Con altrettanta lucidità Elena Di Raddo precisa che “Come il suo maestro Dorfles, anche Casati ha un’innata propensione alla curiosità e desiderio di conoscenza che veicola nell’arte visiva, ma anche attraverso scritti teorici, che indagano l’arte in rapporto alla musica, al paesaggio, alla Natura, al cosmo, quindi, in un suo recente saggio dedicato al tema del ‘naturale’ e dell’‘artificiale’, abbracciando il valore dell’esperienza della natura già predicata da Dorfles, sostiene che: ‘Se si desidera individuare il vero percorso dell’arte d’oggi, se si vuole che sia un’attività veramente elevata della mente, bisogna prendere contatto consciamente con gli elementi naturali e artificiali del nostro mondo: la qualità naturale, la segnica urbana, sonora, luminosa dove si annida la naturalità attuale. Per questo la macchina, come il disegno computerizzato, come la fotografia elettronica, oggi dovrà essere considerata un prodotto ‘oggettualizzato’ come furono nel passato gli animali e le piante; si tratta di considerare naturale il nostro intero ‘habitat’, quello che vede presenti, oltre alla natura, anche le nuove forme e costruzioni artificiali dell’uomo’ (…) L’insofferenza per schemi geometrici precostituiti che si riscontra nelle opere di Casati fa pensare ai dipinti e alle ceramiche che Gillo Dorfes ha realizzato negli anni del MAC, il Movimento Arte Concreta, di cui è stato fondatore insieme a Gianni Monnet, Bruno Munari e Atanasio Soldati. Quella pittura, proiezione esatta della posizione teorica, rivelava l’insofferenza per la pittura astratta del dopoguerra, che traeva forme da oggetti sensibili, fisici o metafisici. Ed era invece basata, come scriveva lui stesso (Dorfles) definendola, appunto, ‘concreta’, ‘soltanto sulla realizzazione e sull’oggettivazione delle intuizioni dell’artista’”.

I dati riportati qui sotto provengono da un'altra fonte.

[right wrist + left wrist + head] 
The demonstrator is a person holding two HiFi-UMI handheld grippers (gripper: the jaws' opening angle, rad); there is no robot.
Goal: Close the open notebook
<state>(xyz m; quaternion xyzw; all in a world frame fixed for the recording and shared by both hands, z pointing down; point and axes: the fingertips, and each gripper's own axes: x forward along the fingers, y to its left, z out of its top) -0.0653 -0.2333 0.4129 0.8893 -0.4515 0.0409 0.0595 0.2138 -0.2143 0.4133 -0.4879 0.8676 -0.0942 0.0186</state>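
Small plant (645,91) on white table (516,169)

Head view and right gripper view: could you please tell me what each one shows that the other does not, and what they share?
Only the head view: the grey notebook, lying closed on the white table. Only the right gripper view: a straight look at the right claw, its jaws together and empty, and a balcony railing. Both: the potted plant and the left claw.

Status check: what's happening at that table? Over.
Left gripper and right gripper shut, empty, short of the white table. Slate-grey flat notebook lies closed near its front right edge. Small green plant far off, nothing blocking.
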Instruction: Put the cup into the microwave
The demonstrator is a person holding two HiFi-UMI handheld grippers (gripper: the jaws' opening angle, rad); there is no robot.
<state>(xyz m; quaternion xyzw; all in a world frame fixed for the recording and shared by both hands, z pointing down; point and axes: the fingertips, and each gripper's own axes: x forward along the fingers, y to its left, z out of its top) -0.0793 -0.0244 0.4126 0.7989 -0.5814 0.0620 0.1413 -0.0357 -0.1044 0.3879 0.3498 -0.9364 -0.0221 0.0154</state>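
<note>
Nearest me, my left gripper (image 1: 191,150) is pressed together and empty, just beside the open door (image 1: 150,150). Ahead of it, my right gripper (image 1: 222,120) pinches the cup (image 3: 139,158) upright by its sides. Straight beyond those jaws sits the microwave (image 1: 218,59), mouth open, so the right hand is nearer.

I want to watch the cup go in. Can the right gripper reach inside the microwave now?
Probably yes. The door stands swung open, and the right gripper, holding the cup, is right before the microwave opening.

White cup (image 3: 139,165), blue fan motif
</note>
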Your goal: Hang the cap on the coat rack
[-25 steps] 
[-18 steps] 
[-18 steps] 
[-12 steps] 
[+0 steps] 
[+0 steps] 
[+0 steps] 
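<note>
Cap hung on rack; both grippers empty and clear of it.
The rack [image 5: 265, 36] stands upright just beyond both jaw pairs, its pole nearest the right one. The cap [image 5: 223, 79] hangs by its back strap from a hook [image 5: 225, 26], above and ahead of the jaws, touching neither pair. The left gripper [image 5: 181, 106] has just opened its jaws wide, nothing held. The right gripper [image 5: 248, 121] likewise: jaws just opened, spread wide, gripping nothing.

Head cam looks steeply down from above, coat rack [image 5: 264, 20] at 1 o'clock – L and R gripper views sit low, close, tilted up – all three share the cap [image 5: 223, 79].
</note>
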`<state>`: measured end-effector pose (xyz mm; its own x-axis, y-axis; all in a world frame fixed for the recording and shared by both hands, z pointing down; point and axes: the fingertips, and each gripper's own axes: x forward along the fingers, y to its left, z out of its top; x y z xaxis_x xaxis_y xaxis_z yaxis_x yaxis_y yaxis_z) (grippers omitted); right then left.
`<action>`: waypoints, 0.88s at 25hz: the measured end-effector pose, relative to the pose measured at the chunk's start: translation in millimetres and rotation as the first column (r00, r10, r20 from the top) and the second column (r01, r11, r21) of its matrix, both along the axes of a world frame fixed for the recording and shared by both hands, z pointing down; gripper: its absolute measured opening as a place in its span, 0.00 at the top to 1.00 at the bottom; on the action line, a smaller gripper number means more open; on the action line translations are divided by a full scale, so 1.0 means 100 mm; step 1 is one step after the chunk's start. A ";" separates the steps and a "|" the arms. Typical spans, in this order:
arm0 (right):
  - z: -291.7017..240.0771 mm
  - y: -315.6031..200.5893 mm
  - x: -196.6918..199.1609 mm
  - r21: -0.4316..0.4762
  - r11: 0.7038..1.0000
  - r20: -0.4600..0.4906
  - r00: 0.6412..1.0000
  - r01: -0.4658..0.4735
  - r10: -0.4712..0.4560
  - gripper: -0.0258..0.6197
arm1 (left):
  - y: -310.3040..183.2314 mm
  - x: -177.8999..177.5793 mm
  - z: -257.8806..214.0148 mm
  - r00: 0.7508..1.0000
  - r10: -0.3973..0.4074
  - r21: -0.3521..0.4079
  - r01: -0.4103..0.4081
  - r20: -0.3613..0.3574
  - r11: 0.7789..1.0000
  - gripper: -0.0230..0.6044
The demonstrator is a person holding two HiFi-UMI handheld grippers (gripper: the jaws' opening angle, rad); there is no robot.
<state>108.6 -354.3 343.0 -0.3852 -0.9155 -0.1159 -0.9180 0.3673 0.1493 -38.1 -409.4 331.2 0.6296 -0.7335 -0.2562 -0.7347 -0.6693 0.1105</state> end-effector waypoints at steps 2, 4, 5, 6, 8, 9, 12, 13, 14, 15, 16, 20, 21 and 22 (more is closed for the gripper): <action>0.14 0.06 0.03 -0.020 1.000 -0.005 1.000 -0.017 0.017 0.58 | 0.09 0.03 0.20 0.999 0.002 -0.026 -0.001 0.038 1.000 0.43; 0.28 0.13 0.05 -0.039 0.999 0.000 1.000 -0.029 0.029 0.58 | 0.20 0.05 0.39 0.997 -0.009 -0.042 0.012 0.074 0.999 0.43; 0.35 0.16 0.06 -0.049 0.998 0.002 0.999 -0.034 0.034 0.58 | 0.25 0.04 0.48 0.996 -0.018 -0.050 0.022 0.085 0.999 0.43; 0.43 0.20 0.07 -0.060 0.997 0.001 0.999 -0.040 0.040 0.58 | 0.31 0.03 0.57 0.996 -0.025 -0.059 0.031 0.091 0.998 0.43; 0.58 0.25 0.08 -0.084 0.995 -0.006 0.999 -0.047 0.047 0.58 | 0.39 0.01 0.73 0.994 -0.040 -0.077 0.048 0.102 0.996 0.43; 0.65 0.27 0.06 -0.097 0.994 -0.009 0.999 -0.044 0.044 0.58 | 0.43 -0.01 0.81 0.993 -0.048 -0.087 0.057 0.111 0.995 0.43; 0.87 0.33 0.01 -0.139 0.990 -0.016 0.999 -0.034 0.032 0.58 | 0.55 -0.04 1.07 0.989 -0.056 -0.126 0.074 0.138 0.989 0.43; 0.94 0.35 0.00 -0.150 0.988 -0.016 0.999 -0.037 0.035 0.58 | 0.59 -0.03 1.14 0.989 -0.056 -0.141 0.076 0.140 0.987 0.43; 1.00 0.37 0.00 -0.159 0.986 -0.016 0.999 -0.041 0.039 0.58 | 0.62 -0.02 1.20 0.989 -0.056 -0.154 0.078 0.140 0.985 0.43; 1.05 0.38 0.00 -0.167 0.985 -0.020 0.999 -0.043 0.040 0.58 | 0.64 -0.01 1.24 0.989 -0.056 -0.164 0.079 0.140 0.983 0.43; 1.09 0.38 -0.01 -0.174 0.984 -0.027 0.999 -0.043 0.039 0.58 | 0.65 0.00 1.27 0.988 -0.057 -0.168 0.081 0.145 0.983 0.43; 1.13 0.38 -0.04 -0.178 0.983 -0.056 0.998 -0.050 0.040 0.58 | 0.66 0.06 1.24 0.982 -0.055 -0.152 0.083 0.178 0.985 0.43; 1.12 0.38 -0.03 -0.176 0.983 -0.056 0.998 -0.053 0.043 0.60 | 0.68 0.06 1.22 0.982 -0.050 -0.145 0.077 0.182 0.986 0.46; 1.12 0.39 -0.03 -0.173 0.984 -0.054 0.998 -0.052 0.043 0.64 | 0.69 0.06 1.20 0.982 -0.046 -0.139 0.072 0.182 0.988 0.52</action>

Giorgio Casati, un’opera della serie delle Endiadi.
Claudio Cerritelli, con formulazioni analitiche, si addentra nel rapporto di intelligenza e simpatia tra i due artisti “Attento conoscitore del pensiero estetico di Dorfles, Casati ha dichiarato che ‘il suo insegnamento è stato quello di far capire che le opere entrano nella sfera dell’arte se confacenti al percepire attuale’. Secondo le indicazioni dello studioso, esse devono ‘non solo essere narrazioni inedite, bensì eseguite con intelligenza e cura esecutiva. In tal modo queste opere potranno entrare in quelle strutture che l’uomo riporrà con cura nei luoghi di conservazione, per essere tramandate e disponibili nel domani’. Si tratta di una prospettiva non solo estetica ma caratterizzata da un profondo respiro etico che anche Casati ha dimostrato di perseguire nella sua poliedrica attività, interpretando con materiali e tecniche diverse l’idea di comunicazione come dimensione globale della conoscenza. Il ruolo dell’artista si assume il compito di sostenere questa utopia universale trasformando le percezioni individuali in visioni che si rivolgono a tutti. Dunque, l’idea dominante è quella di un’arte come campo di relazioni intersoggettive dove il progetto umanistico è sorretto dalla volontà di cercare la sintesi possibile tra la misura razionale del pensare e la libera elaborazione del sentire creativo”.
Il catalogo è arricchito di una serie di documenti che illustrano i rapporti di Dorfles e Casati con i più raffinati artigiani ai quali si sono rivolti per collaborare alla realizzazione dei loro lavori e a personaggi quali: Salvatore Amura e Raffaella Porta, Serena Bertolucci, Luca Bochicchio, Luigi Cavadini, Giuseppe Conte, Dario Fo e Franca Rame, Corrado Gavinelli e Mirella Loik, Peter Eiseman, Mauro Guerra, Nicola Salvatore, Patrizia Serra ed Heiz Waibl con i quali hanno avuto cordiali rapporti.